Одна из трех осужденных сплюнула с помоста, пытаясь достать до стражника, но промахнулась. Толпа взревела, улюлюкая и одобряюще свистя в сторону приговоренных. Убийство не в чем не повинных детей, в близлежащей от города деревеньке, никому не понравилось. Да и сами осужденные бродяжки, недавно вернувшиеся с рудников, тоже. Первой по эшафоту к огромному пню подвели Сизу, неудавшуюся главарку этой банды. От своих подельниц она отличалась прибранными волосами и простым, серо-светлым, чистым платьем. Хотя презрения на ее лице было в разы больше, чем у остальных.
— Последнее слово. — Обвинитель, стоявший с другого края эшафота, опустил папирус с приговором и глянул на аббата-настоятеля Храма, сидевшего с другими представителями власти городка за длинным столом, чуть в стороне. Тот чуть заметно кивнул.
— Горите в аду, сучье племя. — Рявкнула Сиза. — Лучшей жизни вам не видать.

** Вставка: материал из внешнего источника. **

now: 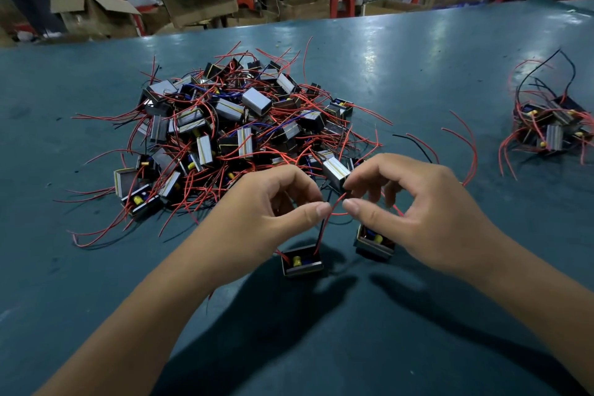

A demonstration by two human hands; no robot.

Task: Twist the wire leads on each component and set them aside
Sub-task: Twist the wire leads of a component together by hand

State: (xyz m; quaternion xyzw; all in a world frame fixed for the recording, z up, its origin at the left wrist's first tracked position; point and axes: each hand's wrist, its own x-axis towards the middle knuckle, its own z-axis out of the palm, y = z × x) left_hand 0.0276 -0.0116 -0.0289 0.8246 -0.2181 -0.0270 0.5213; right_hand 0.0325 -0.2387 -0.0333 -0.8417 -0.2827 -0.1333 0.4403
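Fingers of both my left hand (270, 212) and right hand (414, 202) are pinching red leads (334, 209) rising from one component (302, 262) resting on the table (418, 74).

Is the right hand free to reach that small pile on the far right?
Probably not yet: the right hand and left hand pinch a red lead. Otherwise bare table lies before the small pile.
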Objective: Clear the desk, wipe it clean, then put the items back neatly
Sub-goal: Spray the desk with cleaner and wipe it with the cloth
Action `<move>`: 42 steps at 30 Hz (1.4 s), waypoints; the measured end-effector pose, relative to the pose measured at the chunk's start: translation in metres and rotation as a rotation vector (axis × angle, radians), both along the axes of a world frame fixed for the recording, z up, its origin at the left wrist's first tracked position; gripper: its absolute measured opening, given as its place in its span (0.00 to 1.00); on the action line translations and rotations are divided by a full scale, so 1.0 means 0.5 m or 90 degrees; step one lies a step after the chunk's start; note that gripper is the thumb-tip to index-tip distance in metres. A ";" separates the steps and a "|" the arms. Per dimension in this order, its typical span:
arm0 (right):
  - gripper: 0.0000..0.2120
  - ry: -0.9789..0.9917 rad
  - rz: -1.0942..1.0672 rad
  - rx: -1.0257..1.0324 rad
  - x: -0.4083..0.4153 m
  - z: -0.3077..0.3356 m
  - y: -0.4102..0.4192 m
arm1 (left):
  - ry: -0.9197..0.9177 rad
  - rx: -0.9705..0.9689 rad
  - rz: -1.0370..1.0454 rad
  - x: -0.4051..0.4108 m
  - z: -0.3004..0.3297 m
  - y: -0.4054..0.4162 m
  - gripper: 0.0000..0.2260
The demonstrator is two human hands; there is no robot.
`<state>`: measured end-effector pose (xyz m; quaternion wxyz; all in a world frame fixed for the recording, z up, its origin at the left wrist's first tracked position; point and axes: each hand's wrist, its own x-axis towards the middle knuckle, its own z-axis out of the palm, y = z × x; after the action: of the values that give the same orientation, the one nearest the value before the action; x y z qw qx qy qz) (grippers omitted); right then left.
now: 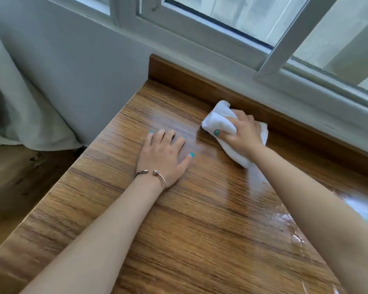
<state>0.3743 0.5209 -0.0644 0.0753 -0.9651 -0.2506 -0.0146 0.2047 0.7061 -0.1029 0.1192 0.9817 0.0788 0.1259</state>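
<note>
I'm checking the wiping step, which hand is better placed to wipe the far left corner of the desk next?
Probably the right hand: it already grips the white cloth near the back edge. The left hand lies flat and empty on the desk.

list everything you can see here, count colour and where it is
desk: one, brown wood grain, fills the lower frame, wet sheen near the right side
back ledge: one, darker brown wood, along the desk's far edge under the window
cloth: one, white, bunched on the desk by the back ledge
window: one, white frame, top right
wall: one, pale grey, left of the desk
curtain: one, pale grey-green, far left
floor: brown wood, lower left
bracelet: one, silver, on the left wrist
left hand: one, teal nails, flat on the desk
right hand: one, teal nails, gripping the cloth
</note>
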 end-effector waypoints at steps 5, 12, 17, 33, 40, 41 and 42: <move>0.26 -0.024 0.025 0.002 -0.117 0.000 -0.033 | -0.069 -0.064 -0.131 -0.009 0.008 0.003 0.21; 0.24 -0.006 0.184 0.117 -0.421 -0.019 -0.199 | -0.057 -0.022 -0.239 -0.013 0.010 -0.005 0.25; 0.27 0.028 0.179 0.090 -0.291 -0.020 -0.180 | -0.035 -0.002 -0.252 -0.012 0.011 -0.001 0.26; 0.26 -0.018 -0.010 0.002 -0.210 -0.002 -0.136 | -0.010 -0.040 -0.233 -0.009 0.019 0.001 0.25; 0.26 0.014 0.178 0.093 -0.425 -0.016 -0.230 | -0.032 -0.032 -0.233 -0.004 0.019 -0.004 0.26; 0.26 0.026 0.175 0.090 -0.397 -0.015 -0.225 | -0.031 -0.036 -0.234 -0.004 0.019 -0.004 0.26; 0.26 0.030 0.160 0.083 -0.362 -0.013 -0.215 | -0.030 -0.040 -0.234 -0.005 0.019 -0.003 0.26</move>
<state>0.1935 0.4131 -0.0709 0.1450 -0.9193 -0.3658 0.0017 0.2021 0.7048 -0.0934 0.1726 0.9722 -0.1006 0.1222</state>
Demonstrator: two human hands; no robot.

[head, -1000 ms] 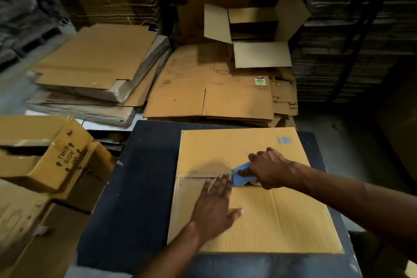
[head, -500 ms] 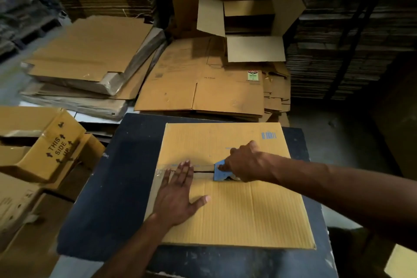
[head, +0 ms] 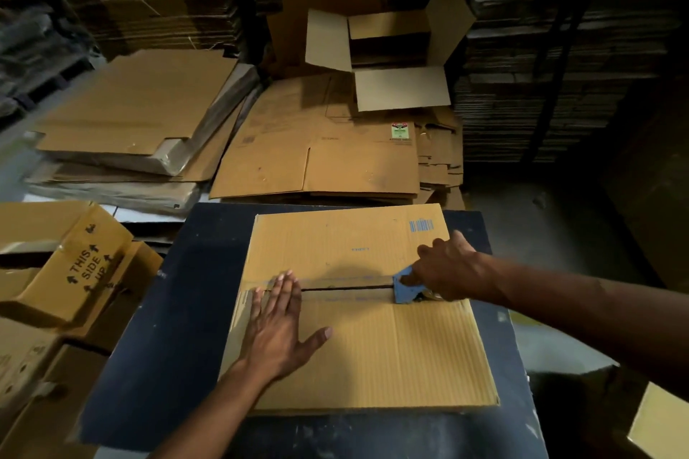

И несмотря на то, что руки сковывали кандалы, она резко развернулась и ударила ногой палача между ног, а затем вновь развернувшись рванула к обвинителю, но арбалетный болт пущенный с обзорного балкона, прошил ее насквозь. Бандитка упала, схватившись за живот, на платье стало разрастаться багровое пятно, а ее горло сковал дикий спазм, не дающий сделать вздох.
Толпа замерла. Давненько приговоренные не показывали свой нрав, было многое и плакали, и молили о пощаде, и целовали сапоги палача, да чего только не делали, чтобы их простили, но вот так умереть, с тяжелой раной в боку, пытаясь просто укусить перед смертью хоть кого-то. Люди замерли в восхищении. Да, ради таких моментов они и собираются на этой площади первого числа каждого месяца. Чтобы увидеть неподдельные чувства обреченных, приговоренных к смерти, и услышать их последнее слово, увидеть последние моменты их жизни. Поймать на себе последний взгляд обреченного человека.
Палач, быстро отошедший от удара, подтащил зашкварку раненную Сизу к плахе с силой припечатал её грудью на пенек. Быстрый росчерк топора, и он бросил голову в большую корзину, а обезглавленное тело в повозку рядом с эшафотом.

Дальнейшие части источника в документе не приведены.